Return, word for word, the lines of the listing below from the one with "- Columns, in" through the one with "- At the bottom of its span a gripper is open", and no other lines.

☆ ☆ ☆ ☆ ☆ ☆ ☆

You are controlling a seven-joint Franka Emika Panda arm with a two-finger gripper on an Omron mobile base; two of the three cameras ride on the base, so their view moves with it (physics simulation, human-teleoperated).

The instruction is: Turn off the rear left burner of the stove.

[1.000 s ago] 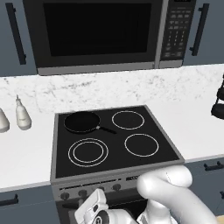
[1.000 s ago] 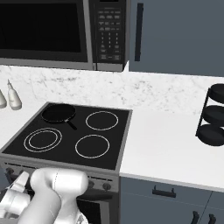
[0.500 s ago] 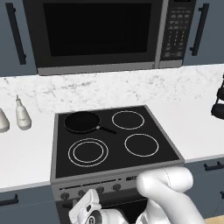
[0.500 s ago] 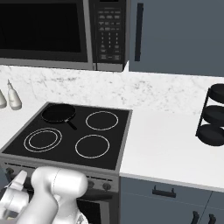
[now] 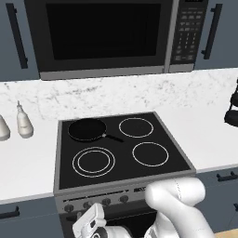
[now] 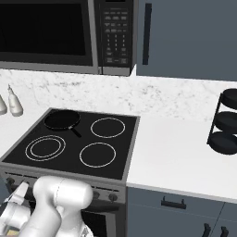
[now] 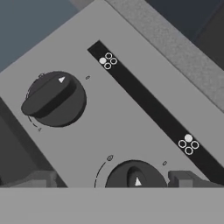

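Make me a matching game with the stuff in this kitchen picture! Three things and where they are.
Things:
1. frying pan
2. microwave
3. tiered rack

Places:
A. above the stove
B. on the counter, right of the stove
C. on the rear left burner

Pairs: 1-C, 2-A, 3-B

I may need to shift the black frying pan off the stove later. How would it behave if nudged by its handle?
The black frying pan sits flat on the rear left burner, so it would probably slide on the stove's smooth glass rather than tip. Pushed at its short handle, it would likely pivot. It looks rigid, probably moderately heavy.
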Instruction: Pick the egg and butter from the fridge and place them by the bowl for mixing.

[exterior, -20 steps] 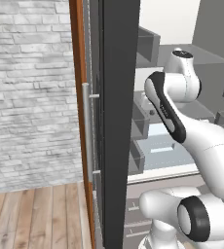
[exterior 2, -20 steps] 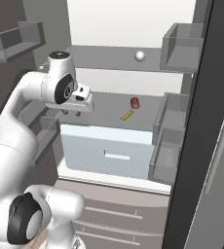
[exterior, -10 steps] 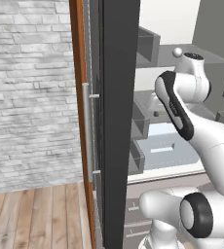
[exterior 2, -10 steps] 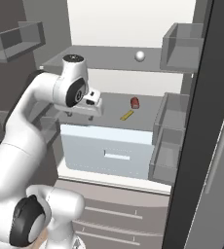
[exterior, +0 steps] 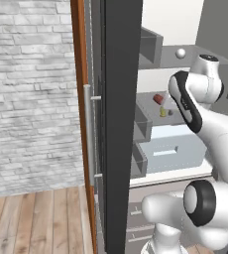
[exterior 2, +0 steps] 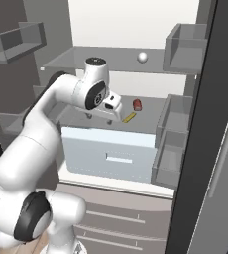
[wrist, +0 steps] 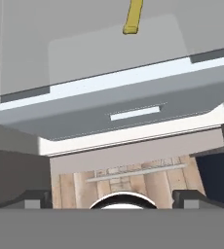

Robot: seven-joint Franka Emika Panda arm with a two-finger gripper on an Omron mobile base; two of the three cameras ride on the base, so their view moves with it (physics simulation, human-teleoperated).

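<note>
While the fridge (exterior 2: pixel 205 149) stands open before me, its dark door (exterior: pixel 118 124) blocks much of the left base view and cuts off the interior's left part. My arm (exterior 2: pixel 41 134) reaches in over the pale grey drawer box (exterior 2: pixel 108 151) on the middle shelf, hiding part of that shelf in both base views. My claw (exterior 2: pixel 113 106) hangs above the box's top; its fingers (wrist: pixel 33 198) sit far apart at the hand view's bottom corners, released, nothing between them. A round white item (exterior 2: pixel 142 57), likely the egg, rests on the upper shelf. A small red object (exterior 2: pixel 137 104), too small to identify, lies behind the butter (exterior 2: pixel 129 117), which lies flat on the middle shelf, just beside my claw, untouched.
</note>
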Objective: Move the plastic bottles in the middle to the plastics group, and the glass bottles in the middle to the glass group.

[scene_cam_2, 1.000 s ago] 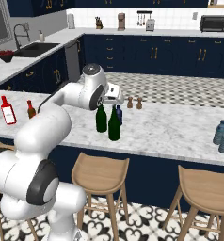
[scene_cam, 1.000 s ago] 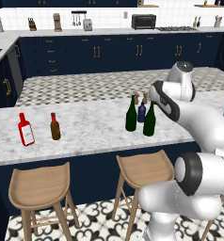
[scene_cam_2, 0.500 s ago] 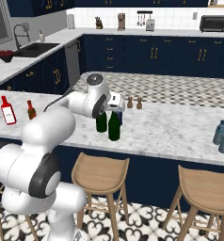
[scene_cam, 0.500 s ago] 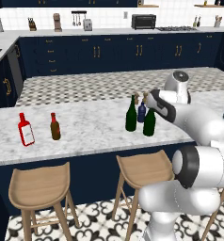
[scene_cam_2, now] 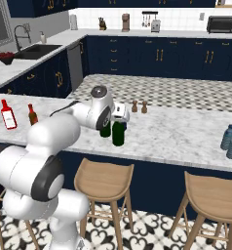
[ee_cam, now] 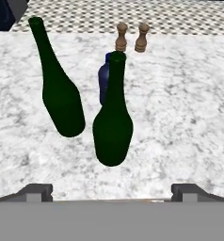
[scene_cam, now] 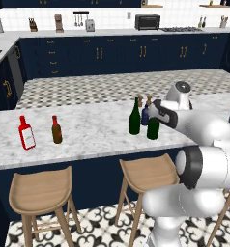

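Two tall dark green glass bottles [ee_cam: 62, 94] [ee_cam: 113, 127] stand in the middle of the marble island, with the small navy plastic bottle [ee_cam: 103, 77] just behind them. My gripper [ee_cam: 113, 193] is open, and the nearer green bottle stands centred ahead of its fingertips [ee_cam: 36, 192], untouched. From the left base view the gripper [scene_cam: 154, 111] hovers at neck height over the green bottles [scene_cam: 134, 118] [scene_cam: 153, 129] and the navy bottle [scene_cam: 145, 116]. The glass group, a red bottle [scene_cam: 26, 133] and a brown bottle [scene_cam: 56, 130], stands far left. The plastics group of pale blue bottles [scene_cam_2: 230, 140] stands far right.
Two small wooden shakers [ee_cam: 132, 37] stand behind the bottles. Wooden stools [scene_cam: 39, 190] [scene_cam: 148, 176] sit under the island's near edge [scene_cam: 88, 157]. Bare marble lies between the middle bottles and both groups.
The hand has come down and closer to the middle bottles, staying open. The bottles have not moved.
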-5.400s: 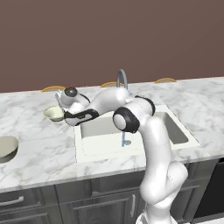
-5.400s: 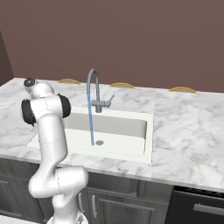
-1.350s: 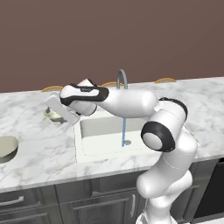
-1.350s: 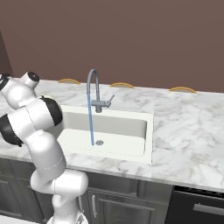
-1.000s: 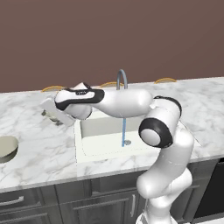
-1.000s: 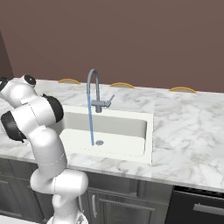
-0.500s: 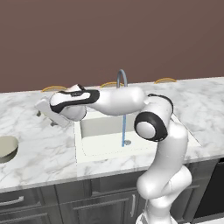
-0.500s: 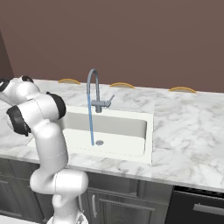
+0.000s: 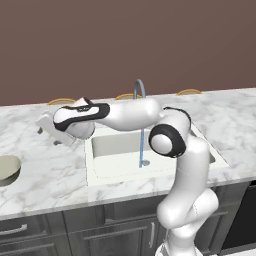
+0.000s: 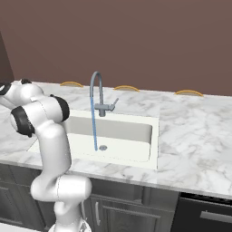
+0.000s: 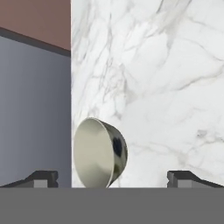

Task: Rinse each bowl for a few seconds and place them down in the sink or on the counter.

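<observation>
Left base view takes in a long white marble counter [image 9: 45, 175] with grey veining, set over dark grey cabinets [image 9: 75, 232] and backed by a plain brown wall [image 9: 125, 45]. A white rectangular sink [image 9: 117, 152] is sunk into the counter's middle, and a thin blue stream of water [image 9: 142, 145] falls from the grey gooseneck faucet [image 9: 138, 87] toward the drain. At the counter's left front edge sits a dull grey-beige bowl [image 9: 7, 169], round and metallic-looking. Compared with half a second ago, the arm has stretched slightly further left over the counter beside the sink's left rim, and its hand now sits lower. In the hand view, the claw [image 11: 113, 177] stands wide and released, its two dark fingertips [image 11: 41, 177] well apart, grasping nothing. Between them, nearer one tip, lies a second bowl [image 11: 99, 153], smooth and rounded, at the counter's edge, its rim facing sideways in this rolled view.
</observation>
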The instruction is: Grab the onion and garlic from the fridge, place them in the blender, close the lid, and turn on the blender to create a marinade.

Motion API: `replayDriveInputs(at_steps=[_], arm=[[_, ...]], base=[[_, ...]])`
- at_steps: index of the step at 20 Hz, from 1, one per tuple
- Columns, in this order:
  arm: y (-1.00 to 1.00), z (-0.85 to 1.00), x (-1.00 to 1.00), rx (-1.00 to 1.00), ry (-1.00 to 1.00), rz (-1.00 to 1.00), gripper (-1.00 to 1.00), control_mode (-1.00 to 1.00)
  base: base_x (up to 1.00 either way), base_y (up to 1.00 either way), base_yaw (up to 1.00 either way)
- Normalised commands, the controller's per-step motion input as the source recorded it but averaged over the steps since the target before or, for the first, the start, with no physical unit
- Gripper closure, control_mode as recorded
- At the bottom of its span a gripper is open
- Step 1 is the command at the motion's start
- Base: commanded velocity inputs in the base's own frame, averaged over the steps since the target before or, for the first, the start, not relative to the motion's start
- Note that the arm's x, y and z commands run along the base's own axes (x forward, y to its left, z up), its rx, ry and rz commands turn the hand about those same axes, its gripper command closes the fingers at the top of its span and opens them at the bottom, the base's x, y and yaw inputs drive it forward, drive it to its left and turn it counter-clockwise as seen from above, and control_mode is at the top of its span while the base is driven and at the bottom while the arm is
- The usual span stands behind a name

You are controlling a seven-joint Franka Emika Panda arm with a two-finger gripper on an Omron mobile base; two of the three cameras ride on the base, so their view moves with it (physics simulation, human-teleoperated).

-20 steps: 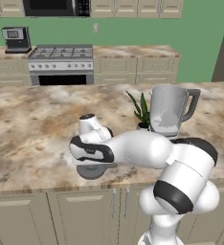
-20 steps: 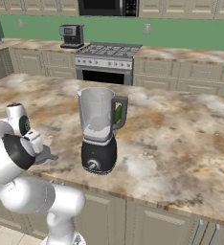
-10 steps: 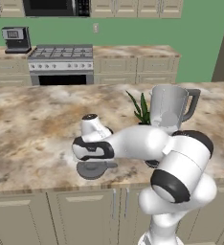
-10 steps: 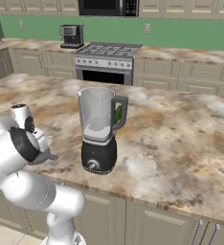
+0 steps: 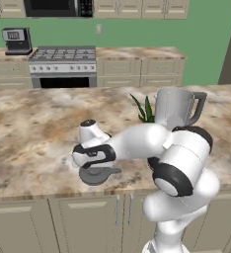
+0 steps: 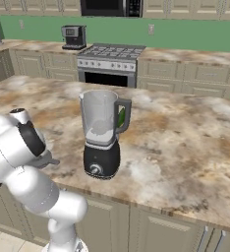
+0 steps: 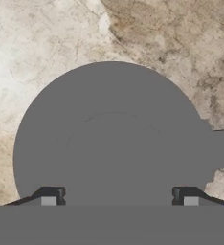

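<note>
Flat dark grey round lid (image 7: 112, 139), side tab, marbled counter (image 7: 47, 48)

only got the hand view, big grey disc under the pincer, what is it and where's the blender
Observer: It is the lid, lying flat on the marble island counter near its front edge, in the left base view.
Operator: pincer on it yet
Observer: The pincer stands right over the lid with its jaws apart, fingertips astride the central bump; whether they touch it I cannot tell.
Operator: and the blender
Observer: The blender stands upright on the same counter to the arm's right, its jar top uncovered.
Operator: anything by it
Observer: A green plant sits just behind the jar.
</note>
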Motion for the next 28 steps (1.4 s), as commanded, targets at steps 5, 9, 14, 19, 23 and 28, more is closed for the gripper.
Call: replayDriveInputs(at_steps=[5, 9, 14, 19, 23, 28], arm=[[-0.05, 0.0, 0.01, 0.0, -0.09, 0.0, -1.0, -1.0], [-0.08, -0.03, 0.0, 0.0, -0.02, 0.02, -1.0, -1.0], [-0.16, -0.3, 0.0, 0.0, 0.0, 0.1, -1.0, -1.0], [-0.1, -0.14, 0.0, 0.0, 0.0, 0.09, -1.0, -1.0], [0.0, -0.37, 0.0, 0.04, -0.01, 0.02, -1.0, -1.0], [-0.01, -0.61, -0.05, 0.05, -0.03, 0.01, 1.0, -1.0]], base=[[0.0, 0.0, 0.0], [0.0, 0.0, 0.0], [0.0, 0.0, 0.0], [0.0, 0.0, 0.0], [0.0, 0.0, 0.0], [0.0, 0.0, 0.0]])
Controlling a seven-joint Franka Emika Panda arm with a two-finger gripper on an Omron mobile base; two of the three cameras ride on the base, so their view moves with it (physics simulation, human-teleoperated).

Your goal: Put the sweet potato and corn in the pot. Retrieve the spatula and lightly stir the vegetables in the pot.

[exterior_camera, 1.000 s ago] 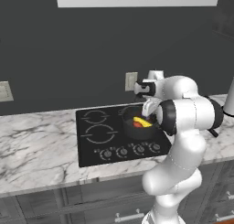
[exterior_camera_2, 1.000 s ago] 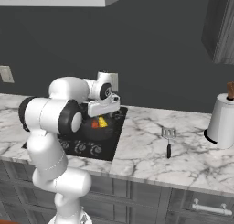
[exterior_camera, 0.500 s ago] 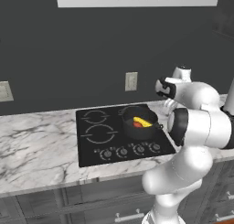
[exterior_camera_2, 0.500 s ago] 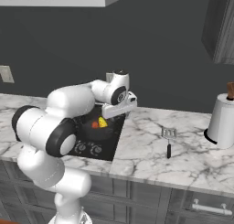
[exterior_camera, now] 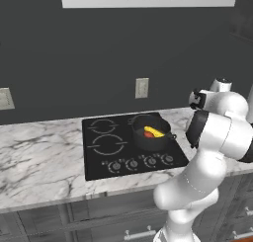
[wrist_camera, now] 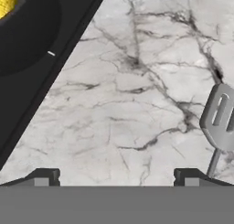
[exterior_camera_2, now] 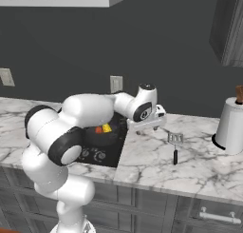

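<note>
On the left stretch of marble counter (exterior_camera: 39, 157) nothing but veined stone is recorded, with a wall socket (exterior_camera: 5, 98) above it. Next comes the black cooktop (exterior_camera: 106, 147), and on its rear right burner stands the pot (exterior_camera: 148, 132), upright, with the sweet potato (exterior_camera: 148, 135) and the corn (exterior_camera: 155, 132) lying side by side inside it (the corn on the right-hand side in the left base view). Right of the cooktop edge the gripper (wrist_camera: 114, 175) hangs over bare marble, fingers spread wide and gripping nothing. Further right the spatula (exterior_camera_2: 175, 145) lies flat on the counter, slotted head toward the wall, handle toward the front edge. At the far right stands a white cylindrical container (exterior_camera_2: 231, 125).
</note>
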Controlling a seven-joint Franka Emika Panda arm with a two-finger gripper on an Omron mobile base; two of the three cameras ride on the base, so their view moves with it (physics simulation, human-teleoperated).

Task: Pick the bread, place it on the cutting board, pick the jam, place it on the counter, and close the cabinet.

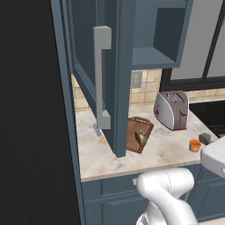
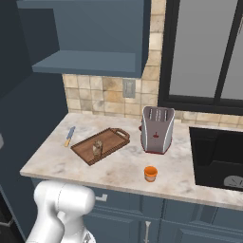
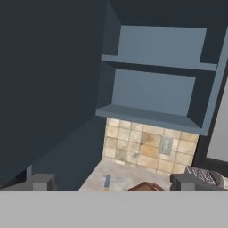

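My fingers (image 3: 111,181) stand wide apart, holding nothing, before the open cabinet (image 3: 156,89). Below on the counter (image 2: 118,171), the jam (image 2: 151,173) stands nearest its front edge; farther back, the bread (image 2: 97,148) lies on the cutting board (image 2: 102,144), beside the toaster (image 2: 156,129).

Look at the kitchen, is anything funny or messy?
Nothing is spilled or broken. The one odd thing is the cabinet: its door hangs wide open over the counter, showing bare shelves. The bread sits on the cutting board, and the jam stands upright near the toaster.
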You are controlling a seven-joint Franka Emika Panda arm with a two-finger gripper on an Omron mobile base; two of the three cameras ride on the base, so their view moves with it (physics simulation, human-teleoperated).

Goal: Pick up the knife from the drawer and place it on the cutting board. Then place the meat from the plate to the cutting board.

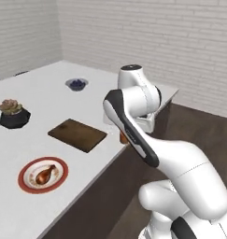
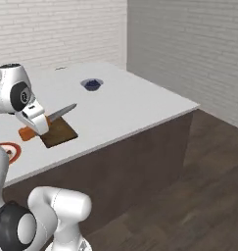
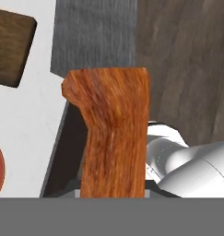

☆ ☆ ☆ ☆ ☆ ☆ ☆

Exercise answer |
- Columns, in this order:
  arm: y (-1.00 to 1.00), z (-0.85 to 1.00), x (-1.00 to 1.00), rx (-1.00 to 1.00), ry (-1.00 to 1.00), rz (-1.00 to 1.00), gripper (-1.00 to 1.00), control_mode (-1.00 to 1.00)
  base: base_x (up to 1.00 either way), base_y (up to 1.00 either way), base_yaw (up to 1.00 either way)
- Normalised commands, the controller's per-step motion input as the source recorded it but averaged over the steps since the target before or, for the first, the start, with no physical unit
- Gripper closure, control_mode as recorded
- At the bottom of its span a gripper is open

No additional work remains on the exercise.